# New Salmon Regs?



## bnee251 (Jun 8, 2012)

Can somebody explain the new regulations restricting hook sizefor salmon. I know it is meant to reduce snagging, but is it talking about artifical lures or terminal rigs? The wording in the last sentance seems a bit unclear.

For the following waters: all waters of the Betsie R. (Benzie and Manistee Cos.), all waters of Bear Cr. (Manistee Co.), the Manistee R. from Tippy Dam downstream to Railroad Bridge below M-55 (T21N, R16W, S6; Manistee Co.), and the Big Sable R. from mouth upstream to Hamlin Lake Dam (Mason Co.), an artificial lure is defined as a body bait, plug, spinner or spoon. From Aug. 1 - Nov. 15, inclusive, terminal fishing gear is restricted to single-pointed, un-weighted hooks, measuring 1/2-inch or less from point to shank or treble hooks 3/8-inch or less from point to shank only when attached to a body bait, plug, spinner or spoon.


----------



## kzoofisher (Mar 6, 2011)

I believe it is talking about both. Trebles are only allowed on lures as defined* and 3/8" max. Single hooks on eggs or flies or whatever can be 1/2". The law is targeted directly at snaggers. If you are floating a jig under a bobber, bouncing spawn, drifting flies, and clearly not snagging the CO's are not going to hassle you. The object of banning the snagging lures is to make enforcement clearer, faster and simpler. Nobody wants to complicate it with nitpicking.

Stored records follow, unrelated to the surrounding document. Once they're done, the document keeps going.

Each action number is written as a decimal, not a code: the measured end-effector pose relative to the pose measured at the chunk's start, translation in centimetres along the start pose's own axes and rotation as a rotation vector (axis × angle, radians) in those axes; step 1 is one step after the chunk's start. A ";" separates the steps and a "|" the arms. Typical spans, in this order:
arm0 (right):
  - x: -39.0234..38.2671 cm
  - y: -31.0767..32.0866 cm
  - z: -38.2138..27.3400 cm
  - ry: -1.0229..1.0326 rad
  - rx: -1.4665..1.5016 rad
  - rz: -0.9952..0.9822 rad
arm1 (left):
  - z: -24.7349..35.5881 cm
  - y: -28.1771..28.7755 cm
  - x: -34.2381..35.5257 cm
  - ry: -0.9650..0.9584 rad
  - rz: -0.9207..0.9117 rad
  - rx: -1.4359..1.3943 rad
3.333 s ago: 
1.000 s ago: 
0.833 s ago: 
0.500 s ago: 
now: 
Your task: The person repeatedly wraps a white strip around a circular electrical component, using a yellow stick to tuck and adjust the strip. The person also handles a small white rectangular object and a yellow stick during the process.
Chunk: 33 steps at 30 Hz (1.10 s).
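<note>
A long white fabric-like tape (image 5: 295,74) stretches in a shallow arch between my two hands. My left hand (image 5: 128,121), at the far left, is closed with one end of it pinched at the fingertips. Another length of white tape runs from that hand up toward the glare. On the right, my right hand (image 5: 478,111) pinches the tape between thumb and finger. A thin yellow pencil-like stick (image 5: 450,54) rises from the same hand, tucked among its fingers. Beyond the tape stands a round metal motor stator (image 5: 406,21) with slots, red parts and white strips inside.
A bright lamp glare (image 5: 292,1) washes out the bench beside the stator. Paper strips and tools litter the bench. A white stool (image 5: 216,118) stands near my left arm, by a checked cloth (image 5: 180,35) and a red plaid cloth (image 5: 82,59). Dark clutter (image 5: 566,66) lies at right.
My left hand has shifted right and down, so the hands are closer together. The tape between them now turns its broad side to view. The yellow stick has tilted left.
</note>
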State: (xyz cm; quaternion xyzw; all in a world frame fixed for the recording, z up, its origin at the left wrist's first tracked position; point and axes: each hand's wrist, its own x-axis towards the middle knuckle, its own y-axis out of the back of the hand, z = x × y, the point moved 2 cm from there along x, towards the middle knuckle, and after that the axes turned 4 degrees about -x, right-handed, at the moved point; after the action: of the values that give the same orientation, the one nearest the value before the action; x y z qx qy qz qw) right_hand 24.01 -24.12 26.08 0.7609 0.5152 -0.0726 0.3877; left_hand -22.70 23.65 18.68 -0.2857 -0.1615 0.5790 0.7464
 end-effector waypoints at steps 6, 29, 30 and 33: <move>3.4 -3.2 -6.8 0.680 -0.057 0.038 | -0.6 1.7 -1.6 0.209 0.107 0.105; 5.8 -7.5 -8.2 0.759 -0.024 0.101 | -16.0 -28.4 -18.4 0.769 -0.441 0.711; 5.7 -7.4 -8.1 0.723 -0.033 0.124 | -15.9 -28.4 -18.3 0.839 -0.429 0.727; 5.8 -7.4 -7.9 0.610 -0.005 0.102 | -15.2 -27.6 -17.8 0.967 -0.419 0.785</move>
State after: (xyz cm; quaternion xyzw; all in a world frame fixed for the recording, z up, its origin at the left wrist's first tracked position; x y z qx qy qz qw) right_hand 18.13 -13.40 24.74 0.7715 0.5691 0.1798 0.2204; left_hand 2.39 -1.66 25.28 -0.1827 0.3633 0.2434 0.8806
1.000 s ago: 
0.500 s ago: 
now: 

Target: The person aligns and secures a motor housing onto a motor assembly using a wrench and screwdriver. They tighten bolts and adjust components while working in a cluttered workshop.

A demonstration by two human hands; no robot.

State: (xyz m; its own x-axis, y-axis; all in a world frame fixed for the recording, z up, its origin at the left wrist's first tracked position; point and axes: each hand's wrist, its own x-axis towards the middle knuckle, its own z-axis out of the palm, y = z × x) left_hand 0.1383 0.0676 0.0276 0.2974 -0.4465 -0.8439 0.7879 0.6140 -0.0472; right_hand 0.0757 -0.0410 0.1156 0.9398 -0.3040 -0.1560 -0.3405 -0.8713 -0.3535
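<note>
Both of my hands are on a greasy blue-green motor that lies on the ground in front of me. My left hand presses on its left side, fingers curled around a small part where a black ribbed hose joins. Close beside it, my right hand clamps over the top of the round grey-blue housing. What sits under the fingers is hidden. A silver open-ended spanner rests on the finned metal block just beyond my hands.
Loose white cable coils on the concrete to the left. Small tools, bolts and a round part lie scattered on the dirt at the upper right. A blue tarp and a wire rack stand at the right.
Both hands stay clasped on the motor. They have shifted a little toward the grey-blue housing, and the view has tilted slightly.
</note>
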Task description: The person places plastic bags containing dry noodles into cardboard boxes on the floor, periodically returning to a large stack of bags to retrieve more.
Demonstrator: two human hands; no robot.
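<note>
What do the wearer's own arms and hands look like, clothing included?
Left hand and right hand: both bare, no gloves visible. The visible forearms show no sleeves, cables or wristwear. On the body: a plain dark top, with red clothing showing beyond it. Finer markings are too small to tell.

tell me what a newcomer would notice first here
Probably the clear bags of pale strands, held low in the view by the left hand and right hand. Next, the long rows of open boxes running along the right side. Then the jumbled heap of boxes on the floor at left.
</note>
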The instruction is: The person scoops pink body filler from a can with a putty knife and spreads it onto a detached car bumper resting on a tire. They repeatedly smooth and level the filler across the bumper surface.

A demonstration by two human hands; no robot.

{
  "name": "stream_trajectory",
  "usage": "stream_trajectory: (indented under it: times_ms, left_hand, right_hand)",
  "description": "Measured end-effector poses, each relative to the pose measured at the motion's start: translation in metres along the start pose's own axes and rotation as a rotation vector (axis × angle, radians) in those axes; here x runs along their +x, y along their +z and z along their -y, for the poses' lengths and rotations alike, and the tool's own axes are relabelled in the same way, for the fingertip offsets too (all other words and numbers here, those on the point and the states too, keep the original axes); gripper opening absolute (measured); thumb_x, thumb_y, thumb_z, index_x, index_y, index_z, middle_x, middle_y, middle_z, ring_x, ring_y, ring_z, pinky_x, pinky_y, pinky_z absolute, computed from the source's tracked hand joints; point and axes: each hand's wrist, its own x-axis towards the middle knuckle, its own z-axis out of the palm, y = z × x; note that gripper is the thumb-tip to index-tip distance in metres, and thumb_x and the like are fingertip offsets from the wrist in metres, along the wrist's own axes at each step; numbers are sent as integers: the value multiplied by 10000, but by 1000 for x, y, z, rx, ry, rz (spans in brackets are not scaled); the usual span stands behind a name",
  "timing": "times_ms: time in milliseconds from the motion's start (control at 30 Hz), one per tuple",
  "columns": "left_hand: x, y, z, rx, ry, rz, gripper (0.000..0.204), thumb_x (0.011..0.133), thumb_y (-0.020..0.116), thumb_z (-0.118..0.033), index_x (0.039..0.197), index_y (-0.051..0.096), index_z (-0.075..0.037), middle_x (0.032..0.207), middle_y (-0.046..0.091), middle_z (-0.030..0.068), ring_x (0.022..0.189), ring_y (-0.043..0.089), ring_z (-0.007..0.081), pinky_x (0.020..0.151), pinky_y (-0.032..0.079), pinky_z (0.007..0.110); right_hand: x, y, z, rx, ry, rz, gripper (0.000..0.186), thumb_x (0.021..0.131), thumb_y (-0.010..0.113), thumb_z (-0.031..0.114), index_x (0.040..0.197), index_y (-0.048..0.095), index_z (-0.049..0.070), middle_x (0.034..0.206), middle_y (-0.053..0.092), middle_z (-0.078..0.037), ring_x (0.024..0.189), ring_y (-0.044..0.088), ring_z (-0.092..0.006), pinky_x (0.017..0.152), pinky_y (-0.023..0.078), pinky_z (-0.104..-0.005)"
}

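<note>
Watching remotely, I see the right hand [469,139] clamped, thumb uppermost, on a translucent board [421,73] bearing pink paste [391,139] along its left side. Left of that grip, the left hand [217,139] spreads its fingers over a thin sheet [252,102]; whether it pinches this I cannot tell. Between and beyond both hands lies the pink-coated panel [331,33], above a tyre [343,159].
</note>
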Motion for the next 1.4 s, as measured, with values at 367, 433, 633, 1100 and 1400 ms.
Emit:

*An artificial lure is defined as a body bait, plug, spinner or spoon. An artificial lure is not a device primarily constructed of lead.


----------



## JimP (Feb 8, 2002)

Whole thread on the subject...

http://www.michigan-sportsman.com/forum/showthread.php?t=516226


----------



## bnee251 (Jun 8, 2012)

Thanks! I just really like fishing plugs for salmon, but I don't measure my hooks. Never did snag a salmon on a thunderstick though.


----------



## Robert Holmes (Oct 13, 2008)

I use a #14 hook and spawn bag for river salmon fishing. I catch as many or more than other guys using lures. You are under the hook size this way. If you lose a fish it does not hurt the fish due to its size. I have saved loads of money by not losing lures to snags this way. What I lose in hooks is about $10 a year. Some of the rivers do limit you to a single hook.


----------